- Work required
The entries below are to be retyped exactly. Preserve every word.

***** Data section *****

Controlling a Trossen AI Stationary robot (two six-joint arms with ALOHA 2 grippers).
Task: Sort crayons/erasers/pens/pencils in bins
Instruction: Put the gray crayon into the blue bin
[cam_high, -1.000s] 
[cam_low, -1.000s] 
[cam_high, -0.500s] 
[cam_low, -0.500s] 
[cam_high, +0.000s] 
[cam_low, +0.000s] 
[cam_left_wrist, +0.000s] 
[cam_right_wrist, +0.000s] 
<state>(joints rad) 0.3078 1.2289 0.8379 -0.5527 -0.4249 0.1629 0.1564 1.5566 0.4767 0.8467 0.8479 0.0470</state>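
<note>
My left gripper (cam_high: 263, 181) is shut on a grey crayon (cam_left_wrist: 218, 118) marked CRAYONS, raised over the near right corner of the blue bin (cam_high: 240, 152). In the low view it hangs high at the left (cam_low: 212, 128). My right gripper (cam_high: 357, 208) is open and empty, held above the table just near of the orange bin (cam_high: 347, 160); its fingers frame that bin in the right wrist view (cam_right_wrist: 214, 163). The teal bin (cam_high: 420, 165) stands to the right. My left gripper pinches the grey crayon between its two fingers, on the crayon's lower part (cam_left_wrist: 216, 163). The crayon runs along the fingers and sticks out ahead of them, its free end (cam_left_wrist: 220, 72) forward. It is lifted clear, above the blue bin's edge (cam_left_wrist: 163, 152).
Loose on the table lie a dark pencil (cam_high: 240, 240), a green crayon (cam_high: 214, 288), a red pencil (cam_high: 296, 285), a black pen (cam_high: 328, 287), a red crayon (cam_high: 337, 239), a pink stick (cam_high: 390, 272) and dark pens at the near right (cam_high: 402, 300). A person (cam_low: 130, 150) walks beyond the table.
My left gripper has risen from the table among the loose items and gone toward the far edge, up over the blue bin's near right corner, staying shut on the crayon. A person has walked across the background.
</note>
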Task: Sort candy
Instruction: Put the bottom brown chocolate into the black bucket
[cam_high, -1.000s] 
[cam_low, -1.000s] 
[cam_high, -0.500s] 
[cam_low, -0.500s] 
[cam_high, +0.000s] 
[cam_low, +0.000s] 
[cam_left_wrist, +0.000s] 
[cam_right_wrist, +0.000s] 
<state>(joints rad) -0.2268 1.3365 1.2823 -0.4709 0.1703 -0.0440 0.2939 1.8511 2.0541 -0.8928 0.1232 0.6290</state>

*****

- Exercise response
Controlling a Trossen AI Stationary robot (two six-joint arms with ALOHA 2 grippers).
Task: Sort crayons/erasers/pens/pencils in bins
Instruction: Put the gray crayon into the blue bin
[cam_high, -1.000s] 
[cam_low, -1.000s] 
[cam_high, -0.500s] 
[cam_low, -0.500s] 
[cam_high, +0.000s] 
[cam_low, +0.000s] 
[cam_left_wrist, +0.000s] 
[cam_right_wrist, +0.000s] 
<state>(joints rad) 0.3078 1.2289 0.8379 -0.5527 -0.4249 0.1629 0.1564 1.5566 0.4767 0.8467 0.8479 0.0470</state>
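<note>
My left gripper (cam_high: 263, 181) is shut on a grey crayon (cam_left_wrist: 218, 118) marked CRAYONS, raised over the near right corner of the blue bin (cam_high: 240, 152). In the low view it hangs high at the left (cam_low: 212, 128). My right gripper (cam_high: 357, 208) is open and empty, held above the table just near of the orange bin (cam_high: 347, 160); its fingers frame that bin in the right wrist view (cam_right_wrist: 214, 163). The teal bin (cam_high: 420, 165) stands to the right. My left gripper pinches the grey crayon between its two fingers, on the crayon's lower part (cam_left_wrist: 216, 163). The crayon runs along the fingers and sticks out ahead of them, its free end (cam_left_wrist: 220, 72) forward. It is lifted clear, above the blue bin's edge (cam_left_wrist: 163, 152).
Loose on the table lie a dark pencil (cam_high: 240, 240), a green crayon (cam_high: 214, 288), a red pencil (cam_high: 296, 285), a black pen (cam_high: 328, 287), a red crayon (cam_high: 337, 239), a pink stick (cam_high: 390, 272) and dark pens at the near right (cam_high: 402, 300). A person (cam_low: 130, 150) walks beyond the table.
My left gripper has risen from the table among the loose items and gone toward the far edge, up over the blue bin's near right corner, staying shut on the crayon. A person has walked across the background.
</note>
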Task: Sort candy
Instruction: Put the bottom brown chocolate into the black bucket
[cam_high, -1.000s] 
[cam_low, -1.000s] 
[cam_high, -0.500s] 
[cam_low, -0.500s] 
[cam_high, +0.000s] 
[cam_low, +0.000s] 
[cam_left_wrist, +0.000s] 
[cam_right_wrist, +0.000s] 
<state>(joints rad) -0.2268 1.3365 1.2823 -0.4709 0.1703 -0.0440 0.2939 1.8511 2.0541 -0.8928 0.1232 0.6290</state>

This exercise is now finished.